Otherwise, lets just call em all mayfly's. After all, an Adam's works for all of them, right?
 
We have them all over freestone streams in SE PA. Being a Marine Biology major and knowing some sun fish dialect I asked a few and they said its a tastesdeliciousalldaylongis. Who am I to question it.?
 
krayfish wrote:
I thought "tossing a little Latin around" would land you in jail. You must have had a good lawyer. :-D

Actually I think "tossing a little Greek around" lands you in jail.

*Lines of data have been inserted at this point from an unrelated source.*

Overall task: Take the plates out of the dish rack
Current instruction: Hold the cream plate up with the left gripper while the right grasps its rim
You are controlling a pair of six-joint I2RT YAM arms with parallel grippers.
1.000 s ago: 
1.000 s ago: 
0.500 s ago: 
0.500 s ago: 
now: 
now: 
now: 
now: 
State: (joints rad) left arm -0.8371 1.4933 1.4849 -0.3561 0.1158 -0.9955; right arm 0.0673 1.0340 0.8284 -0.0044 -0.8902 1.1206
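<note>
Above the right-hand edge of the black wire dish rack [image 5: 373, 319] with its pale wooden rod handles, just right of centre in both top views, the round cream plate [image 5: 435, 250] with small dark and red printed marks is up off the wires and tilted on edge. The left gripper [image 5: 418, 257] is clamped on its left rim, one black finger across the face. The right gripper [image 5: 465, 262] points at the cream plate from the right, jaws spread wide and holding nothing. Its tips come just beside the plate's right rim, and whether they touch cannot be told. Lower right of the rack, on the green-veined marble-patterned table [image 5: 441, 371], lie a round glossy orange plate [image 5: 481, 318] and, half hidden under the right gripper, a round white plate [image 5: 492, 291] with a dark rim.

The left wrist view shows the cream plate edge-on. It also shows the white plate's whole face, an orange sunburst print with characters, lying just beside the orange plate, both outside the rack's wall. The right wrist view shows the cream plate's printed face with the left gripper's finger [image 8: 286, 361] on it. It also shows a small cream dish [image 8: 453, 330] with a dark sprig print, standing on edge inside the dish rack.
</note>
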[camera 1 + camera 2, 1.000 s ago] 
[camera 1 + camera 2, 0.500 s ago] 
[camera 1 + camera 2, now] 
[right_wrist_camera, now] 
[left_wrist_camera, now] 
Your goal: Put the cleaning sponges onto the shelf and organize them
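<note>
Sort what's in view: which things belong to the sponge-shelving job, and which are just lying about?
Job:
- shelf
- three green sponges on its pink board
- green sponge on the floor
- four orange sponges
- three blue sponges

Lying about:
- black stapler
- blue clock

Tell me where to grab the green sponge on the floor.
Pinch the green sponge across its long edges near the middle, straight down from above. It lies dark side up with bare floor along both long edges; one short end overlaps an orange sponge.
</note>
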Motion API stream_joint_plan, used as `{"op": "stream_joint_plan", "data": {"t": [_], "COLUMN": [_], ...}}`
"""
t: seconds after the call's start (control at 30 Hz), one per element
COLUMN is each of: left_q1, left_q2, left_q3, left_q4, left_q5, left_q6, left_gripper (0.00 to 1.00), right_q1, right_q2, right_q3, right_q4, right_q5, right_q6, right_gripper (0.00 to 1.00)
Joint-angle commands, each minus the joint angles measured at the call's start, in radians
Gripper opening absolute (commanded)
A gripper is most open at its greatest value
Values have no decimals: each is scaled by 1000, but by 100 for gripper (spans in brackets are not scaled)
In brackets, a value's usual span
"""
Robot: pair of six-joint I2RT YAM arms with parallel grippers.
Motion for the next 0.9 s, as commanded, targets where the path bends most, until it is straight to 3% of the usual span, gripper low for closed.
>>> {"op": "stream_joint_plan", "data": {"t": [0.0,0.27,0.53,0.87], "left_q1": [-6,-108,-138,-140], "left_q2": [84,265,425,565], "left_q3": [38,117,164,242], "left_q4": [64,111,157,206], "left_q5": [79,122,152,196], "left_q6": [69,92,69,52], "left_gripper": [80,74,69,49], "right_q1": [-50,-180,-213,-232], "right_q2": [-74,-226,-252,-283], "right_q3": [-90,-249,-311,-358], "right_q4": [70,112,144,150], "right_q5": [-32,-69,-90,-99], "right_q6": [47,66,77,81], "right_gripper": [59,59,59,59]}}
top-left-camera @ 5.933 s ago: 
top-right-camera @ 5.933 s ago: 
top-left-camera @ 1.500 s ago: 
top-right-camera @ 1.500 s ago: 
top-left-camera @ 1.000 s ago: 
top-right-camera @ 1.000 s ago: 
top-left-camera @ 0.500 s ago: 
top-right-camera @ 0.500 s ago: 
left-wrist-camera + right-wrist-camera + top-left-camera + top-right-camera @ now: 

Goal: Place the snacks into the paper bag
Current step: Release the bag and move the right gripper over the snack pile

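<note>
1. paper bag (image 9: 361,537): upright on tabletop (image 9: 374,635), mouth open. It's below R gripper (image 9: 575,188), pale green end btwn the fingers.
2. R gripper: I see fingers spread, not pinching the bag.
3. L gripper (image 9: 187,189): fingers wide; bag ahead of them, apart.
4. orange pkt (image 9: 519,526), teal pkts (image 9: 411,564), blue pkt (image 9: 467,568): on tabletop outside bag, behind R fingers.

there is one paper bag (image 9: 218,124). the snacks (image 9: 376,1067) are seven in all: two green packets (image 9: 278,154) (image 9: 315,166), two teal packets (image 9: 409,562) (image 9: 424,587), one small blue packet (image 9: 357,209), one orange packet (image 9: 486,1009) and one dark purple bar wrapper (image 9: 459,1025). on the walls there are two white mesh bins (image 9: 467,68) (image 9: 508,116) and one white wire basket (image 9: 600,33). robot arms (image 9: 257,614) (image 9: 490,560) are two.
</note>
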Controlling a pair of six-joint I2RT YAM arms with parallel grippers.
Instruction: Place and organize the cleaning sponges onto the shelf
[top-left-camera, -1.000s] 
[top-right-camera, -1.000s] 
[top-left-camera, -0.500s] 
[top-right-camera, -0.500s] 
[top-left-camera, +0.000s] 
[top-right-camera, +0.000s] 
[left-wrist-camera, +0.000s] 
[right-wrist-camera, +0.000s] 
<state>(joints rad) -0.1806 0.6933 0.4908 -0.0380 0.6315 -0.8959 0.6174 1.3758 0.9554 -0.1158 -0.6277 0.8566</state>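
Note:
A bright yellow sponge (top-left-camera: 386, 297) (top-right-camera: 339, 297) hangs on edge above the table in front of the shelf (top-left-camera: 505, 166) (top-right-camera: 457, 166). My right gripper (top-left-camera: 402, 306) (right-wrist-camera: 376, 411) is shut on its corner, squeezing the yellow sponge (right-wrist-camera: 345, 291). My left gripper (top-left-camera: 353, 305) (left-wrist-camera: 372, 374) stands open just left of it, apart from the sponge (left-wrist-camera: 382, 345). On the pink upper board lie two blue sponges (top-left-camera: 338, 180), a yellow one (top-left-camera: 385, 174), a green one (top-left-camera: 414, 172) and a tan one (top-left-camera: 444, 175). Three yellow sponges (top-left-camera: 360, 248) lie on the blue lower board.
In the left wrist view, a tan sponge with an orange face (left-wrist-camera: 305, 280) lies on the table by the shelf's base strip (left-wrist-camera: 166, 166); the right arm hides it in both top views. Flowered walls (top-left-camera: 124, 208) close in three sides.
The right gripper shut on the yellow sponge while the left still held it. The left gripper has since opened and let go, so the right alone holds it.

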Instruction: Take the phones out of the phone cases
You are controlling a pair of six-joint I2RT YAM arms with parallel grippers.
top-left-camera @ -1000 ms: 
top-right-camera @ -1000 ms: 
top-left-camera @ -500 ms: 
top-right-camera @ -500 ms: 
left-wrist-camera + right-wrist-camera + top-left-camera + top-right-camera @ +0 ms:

Regardless, two month old post and just throw (two months ago) yellow dubbing on your choice of hook at them.
 
I agree it's two months old but it's a topic that takes up too much time in my opinion. If you fish anywhere but in the east the fly you are throwing has a name. It may be named after someone who has put the time into tweaking the fly through trial and error on the stream actually fishing. It may carry the name of the river,stream,area,or hole, guide but it is never named after a dead language. Just my humble opinion.
 
This is the "hatch and entomology" forum. We are identifying bugs, not fly patterns. I could do without the latin, but right now, that's the only naming method which is actually based on biological classification.

Often a fly pattern is named after the common name for a bug, or vice versa. But the two should not be comfused. You can use a March Brown fly to match a Hendrickson hatch with success. That does not mean that the bug is a March Brown.